**PROBLEM TO SOLVE:** Can the data below be set down again exactly, line for line?

**AVAILABLE DATA:**

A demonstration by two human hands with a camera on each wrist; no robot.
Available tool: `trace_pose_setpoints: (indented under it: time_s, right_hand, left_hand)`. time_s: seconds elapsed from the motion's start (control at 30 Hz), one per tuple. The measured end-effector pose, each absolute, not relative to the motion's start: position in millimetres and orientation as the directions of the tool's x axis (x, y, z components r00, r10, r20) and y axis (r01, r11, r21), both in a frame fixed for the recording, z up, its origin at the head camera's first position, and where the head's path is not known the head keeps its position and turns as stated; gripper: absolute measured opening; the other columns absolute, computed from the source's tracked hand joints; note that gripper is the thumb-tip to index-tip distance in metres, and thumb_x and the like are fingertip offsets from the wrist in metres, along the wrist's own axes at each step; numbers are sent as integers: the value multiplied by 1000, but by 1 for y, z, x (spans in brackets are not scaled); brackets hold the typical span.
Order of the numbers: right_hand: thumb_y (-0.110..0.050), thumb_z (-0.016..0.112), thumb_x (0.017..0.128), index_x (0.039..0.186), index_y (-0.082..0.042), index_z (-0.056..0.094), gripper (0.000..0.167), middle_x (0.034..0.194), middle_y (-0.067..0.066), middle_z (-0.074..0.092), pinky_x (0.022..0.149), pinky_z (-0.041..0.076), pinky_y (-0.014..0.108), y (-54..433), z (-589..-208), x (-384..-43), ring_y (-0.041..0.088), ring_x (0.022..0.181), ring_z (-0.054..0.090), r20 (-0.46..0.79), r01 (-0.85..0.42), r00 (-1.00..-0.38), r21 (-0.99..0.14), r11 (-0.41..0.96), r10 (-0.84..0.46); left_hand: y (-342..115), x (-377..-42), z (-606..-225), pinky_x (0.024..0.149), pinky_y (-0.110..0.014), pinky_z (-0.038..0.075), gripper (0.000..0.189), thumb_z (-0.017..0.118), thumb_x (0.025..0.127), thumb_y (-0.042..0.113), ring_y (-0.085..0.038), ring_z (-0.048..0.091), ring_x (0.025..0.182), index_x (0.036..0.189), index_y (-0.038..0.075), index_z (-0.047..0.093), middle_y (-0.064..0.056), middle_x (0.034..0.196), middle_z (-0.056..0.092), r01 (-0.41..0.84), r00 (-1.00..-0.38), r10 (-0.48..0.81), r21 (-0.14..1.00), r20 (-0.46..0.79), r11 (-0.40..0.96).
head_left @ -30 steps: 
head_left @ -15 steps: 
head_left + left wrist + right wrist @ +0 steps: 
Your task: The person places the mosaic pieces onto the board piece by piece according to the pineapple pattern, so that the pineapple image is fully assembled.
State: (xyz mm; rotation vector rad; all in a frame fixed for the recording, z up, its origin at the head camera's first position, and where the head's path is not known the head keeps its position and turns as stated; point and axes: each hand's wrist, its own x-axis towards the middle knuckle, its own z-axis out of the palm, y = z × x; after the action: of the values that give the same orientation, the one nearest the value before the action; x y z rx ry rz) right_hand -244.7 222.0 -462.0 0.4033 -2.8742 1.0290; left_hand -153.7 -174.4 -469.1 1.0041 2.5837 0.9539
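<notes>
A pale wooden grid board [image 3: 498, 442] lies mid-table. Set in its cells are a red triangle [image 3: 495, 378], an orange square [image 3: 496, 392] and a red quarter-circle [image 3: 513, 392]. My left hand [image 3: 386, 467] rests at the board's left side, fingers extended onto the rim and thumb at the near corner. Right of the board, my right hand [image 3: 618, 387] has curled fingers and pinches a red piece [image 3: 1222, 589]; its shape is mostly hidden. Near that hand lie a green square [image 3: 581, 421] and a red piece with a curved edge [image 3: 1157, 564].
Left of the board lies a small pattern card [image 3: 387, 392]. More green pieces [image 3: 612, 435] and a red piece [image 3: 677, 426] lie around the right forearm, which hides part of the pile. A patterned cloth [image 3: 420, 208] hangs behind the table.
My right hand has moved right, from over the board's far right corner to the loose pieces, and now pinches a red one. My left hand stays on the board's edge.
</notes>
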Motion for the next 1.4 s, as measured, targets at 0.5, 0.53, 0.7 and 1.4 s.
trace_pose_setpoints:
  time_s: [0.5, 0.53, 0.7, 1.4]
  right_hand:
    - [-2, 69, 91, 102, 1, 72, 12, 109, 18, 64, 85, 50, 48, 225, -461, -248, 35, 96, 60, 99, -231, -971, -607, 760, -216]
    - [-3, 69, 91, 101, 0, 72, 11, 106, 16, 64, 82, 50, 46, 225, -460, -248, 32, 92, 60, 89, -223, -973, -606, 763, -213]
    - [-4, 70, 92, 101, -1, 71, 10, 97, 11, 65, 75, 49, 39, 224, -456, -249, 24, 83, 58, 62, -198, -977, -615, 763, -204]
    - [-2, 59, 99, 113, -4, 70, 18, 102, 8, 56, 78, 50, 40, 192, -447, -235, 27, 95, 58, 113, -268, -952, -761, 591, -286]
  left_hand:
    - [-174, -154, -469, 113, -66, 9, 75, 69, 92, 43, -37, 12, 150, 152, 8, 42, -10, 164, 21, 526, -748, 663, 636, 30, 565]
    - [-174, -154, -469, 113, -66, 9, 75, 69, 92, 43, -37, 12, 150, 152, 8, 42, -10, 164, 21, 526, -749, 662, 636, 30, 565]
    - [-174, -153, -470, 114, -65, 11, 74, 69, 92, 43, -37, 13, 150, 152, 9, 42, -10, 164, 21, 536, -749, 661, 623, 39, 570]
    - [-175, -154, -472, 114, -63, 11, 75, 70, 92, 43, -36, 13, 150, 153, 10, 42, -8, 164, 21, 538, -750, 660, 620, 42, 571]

**OUTPUT FOR THIS EXERCISE:**
A demonstration by two human hands with a camera on each wrist; no robot.
Available tool: `trace_pose_setpoints: (indented under it: time_s, right_hand, left_hand)`. time_s: seconds elapsed from the motion's start (control at 30 Hz), one per tuple. The measured end-effector pose, each absolute, not relative to the motion's start: position in millimetres and orientation as the directions of the tool's x axis (x, y, z components r00, r10, r20) and y axis (r01, r11, r21), both in a frame fixed for the recording, z up, its origin at the head camera's first position, and where the head's path is not known the head keeps its position and turns as stated; gripper: absolute measured opening; the other columns absolute, computed from the source's tracked hand joints; note that gripper is the thumb-tip to index-tip distance in metres, and thumb_x and the like are fingertip offsets from the wrist in metres, along the wrist's own axes at each step; numbers are sent as integers: the value multiplied by 1000, but by 1 for y, z, x (spans in brackets are not scaled); brackets hold the typical span.
Order of the numbers: right_hand: thumb_y (-0.110..0.050), thumb_z (-0.016..0.112), thumb_x (0.017..0.128), index_x (0.039..0.186), index_y (-0.082..0.042), index_z (-0.056..0.094), gripper (0.000..0.167), middle_x (0.034..0.194), middle_y (-0.067..0.066), middle_z (-0.074..0.092), pinky_x (0.022..0.149), pinky_z (-0.041..0.076), pinky_y (-0.014..0.108), y (-54..433), z (-589..-208), x (-384..-43), ring_y (-0.041..0.088), ring_x (0.022..0.181), ring_z (-0.054..0.090), r20 (-0.46..0.79), r01 (-0.85..0.42), r00 (-1.00..-0.38), r21 (-0.99..0.14), r11 (-0.41..0.96), r10 (-0.84..0.46); left_hand: y (-342..115), x (-377..-42), z (-606..-225), pinky_x (0.024..0.149), pinky_y (-0.110..0.014), pinky_z (-0.038..0.075), gripper (0.000..0.189), thumb_z (-0.017..0.118), thumb_x (0.025..0.127), thumb_y (-0.042..0.113), ring_y (-0.085..0.038), ring_z (-0.048..0.091), ring_x (0.025..0.182), index_x (0.036..0.189), index_y (-0.038..0.075), index_z (-0.047..0.093), middle_y (-0.064..0.056), middle_x (0.034..0.196), middle_z (-0.056..0.092), r01 (-0.41..0.84), r00 (-1.00..-0.38), r10 (-0.48..0.81), r21 (-0.14..1.00), r20 (-0.46..0.79), r11 (-0.40..0.96).
head_left @ -30 steps: 
head_left @ -15 steps: 
head_left + left wrist + right wrist @ +0 steps: 
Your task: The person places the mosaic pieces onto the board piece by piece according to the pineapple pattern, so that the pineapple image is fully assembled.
State: (xyz mm; rotation vector rad; all in a frame fixed for the recording, z up, its origin at the head camera's first position, and where the head's path is not known the head keeps its position and turns as stated; point and axes: each hand's wrist, its own x-axis towards the middle knuckle, its own z-axis out of the palm, y = z × x; after the action: of the values that give the same orientation, the one nearest the value before the action; x y z rx ry rz) right_hand -244.7 222.0 -462.0 0.4033 -2.8742 1.0290; left_hand -153.7 -174.4 -469.1 1.0041 2.5837 0.9539
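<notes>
A pale wooden grid board [image 3: 498, 442] lies mid-table. Set in its cells are a red triangle [image 3: 495, 378], an orange square [image 3: 496, 392] and a red quarter-circle [image 3: 513, 392]. My left hand [image 3: 386, 467] rests at the board's left side, fingers extended onto the rim and thumb at the near corner. Right of the board, my right hand [image 3: 618, 387] has curled fingers and pinches a red piece [image 3: 1222, 589]; its shape is mostly hidden. Near that hand lie a green square [image 3: 581, 421] and a red piece with a curved edge [image 3: 1157, 564].
Left of the board lies a small pattern card [image 3: 387, 392]. More green pieces [image 3: 612, 435] and a red piece [image 3: 677, 426] lie around the right forearm, which hides part of the pile. A patterned cloth [image 3: 420, 208] hangs behind the table.
My right hand has moved right, from over the board's far right corner to the loose pieces, and now pinches a red one. My left hand stays on the board's edge.
</notes>
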Motion for the next 1.4 s, as measured, targets at 0.5, 0.53, 0.7 and 1.4 s.
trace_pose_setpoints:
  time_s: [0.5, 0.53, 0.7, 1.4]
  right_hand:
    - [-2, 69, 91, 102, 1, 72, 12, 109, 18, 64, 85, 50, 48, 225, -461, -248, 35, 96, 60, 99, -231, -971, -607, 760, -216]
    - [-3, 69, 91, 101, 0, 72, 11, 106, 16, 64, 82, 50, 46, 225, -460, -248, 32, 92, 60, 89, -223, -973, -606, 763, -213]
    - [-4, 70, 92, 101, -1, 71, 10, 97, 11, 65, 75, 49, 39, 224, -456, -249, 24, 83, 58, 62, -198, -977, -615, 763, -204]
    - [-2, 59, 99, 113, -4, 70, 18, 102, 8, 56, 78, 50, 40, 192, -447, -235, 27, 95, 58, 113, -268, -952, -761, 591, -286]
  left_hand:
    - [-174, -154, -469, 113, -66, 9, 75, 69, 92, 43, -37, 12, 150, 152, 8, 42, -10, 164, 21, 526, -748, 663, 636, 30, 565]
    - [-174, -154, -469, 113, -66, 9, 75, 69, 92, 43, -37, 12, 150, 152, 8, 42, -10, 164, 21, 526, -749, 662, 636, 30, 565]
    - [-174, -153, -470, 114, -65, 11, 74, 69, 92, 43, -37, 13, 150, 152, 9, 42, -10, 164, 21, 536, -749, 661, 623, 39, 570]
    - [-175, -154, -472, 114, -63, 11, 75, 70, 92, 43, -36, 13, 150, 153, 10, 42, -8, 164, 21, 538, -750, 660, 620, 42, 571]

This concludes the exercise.